Cleaning and organizing the data that crawled down is another thankless task. Deleting useless data, organizing data formats, and reprocessing data are all brain-intensive tasks. But when you look at the compiled data, you feel a sense of accomplishment.

Analysis and summary

In addition to DataFrame merging, which involves resample, groupby, and the processing of the timeline itself, it’s all routine stuff (though I still have to turn to a book every now and then to do it, ho ho ho).

Data visualization

A total of 3389 topics were selected, of which 19% were strategy sharing and 10% were research sharing. Each thread was viewed an average of 1777 times (median 633 times) and generated 5.5 comments. Among those policies with policy sharing or research sharing, each share was cloned an average of 73.3 times (note that the number of clones in the figure below is in addition to the total number of topic posts).

There are two posts in the community that have been viewed more than 100,000 times: “What do you want Ricequant to do?” And “[High yield low retreat] [stop loss] [Sharpe ratio 4.0] improved small-cap stock strategy”, top50 are more than 15,000 times:

The top50 posts are as follows:

As for the number of cloning, we have to say that there are many community gods, often hundreds of thousands of cloning. Among them, the top3 are “research on cross-variety arbitrage of [futures] commodity futures — steady!” , [High Yield, Low retracement] [Stop Loss] [Sharpe ratio 4.0] Modified Small-cap Strategy, and the Graham Number Graham Digital Value Method.
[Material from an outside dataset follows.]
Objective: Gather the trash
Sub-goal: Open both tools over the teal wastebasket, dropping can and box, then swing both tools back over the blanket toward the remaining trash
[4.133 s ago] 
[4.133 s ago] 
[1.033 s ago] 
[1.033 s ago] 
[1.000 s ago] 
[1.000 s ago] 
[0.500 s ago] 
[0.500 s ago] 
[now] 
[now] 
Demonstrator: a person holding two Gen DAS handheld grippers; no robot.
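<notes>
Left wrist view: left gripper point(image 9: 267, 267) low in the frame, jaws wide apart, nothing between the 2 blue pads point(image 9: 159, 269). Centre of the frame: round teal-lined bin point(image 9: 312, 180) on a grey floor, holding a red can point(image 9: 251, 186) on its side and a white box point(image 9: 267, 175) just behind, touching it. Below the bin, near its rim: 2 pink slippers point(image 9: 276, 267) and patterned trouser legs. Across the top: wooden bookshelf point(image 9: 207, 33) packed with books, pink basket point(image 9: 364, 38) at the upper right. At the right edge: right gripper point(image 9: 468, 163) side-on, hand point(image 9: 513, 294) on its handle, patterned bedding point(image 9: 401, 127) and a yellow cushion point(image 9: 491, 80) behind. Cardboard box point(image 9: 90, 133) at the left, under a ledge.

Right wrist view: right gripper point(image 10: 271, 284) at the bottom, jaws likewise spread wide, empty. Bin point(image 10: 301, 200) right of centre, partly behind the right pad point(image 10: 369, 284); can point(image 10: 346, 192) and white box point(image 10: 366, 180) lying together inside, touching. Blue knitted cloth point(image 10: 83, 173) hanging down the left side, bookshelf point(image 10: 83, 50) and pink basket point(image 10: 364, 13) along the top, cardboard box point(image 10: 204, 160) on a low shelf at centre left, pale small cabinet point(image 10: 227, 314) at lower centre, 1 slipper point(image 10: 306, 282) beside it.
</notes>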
Plunged as follows:

image007.png

The word cloud

Use WordCloud and Jieba to participle the title of the post, but the level is too poor to make a nice picture, so we will do:

import jieba
from wordcloud import WordCloud
import matplotlib.pyplot as plt
# Read the whole text.

text = ' '
for item in data['title']:
    text = text + item

wordlist_after_jieba = jieba.cut(text, cut_all = True)    
wl_space_split = "".join(wordlist_after_jieba)
wordcloud = WordCloud(font_path="WawaTC-Regular.otf",background_color="black",width=2000, height=2000, margin=2).generate(wl_space_split)

plt.imshow(wordcloud)
plt.axis("off")
plt.show()Copy the code


Take a look at the number of posts in the community, aggregated by week, comment refers to the number of comments, discussion refers to the number of topics:





eggs

After crawling the Posting time of the post, we have counted the time distribution of the community Posting:

conclusion

Three days of work can be scanned in about three minutes, which is pretty expensive considering. From crawling, storing, cleaning, organizing, analyzing, all the way to visualization. All sorts of things can be done in Python, and it’s fun.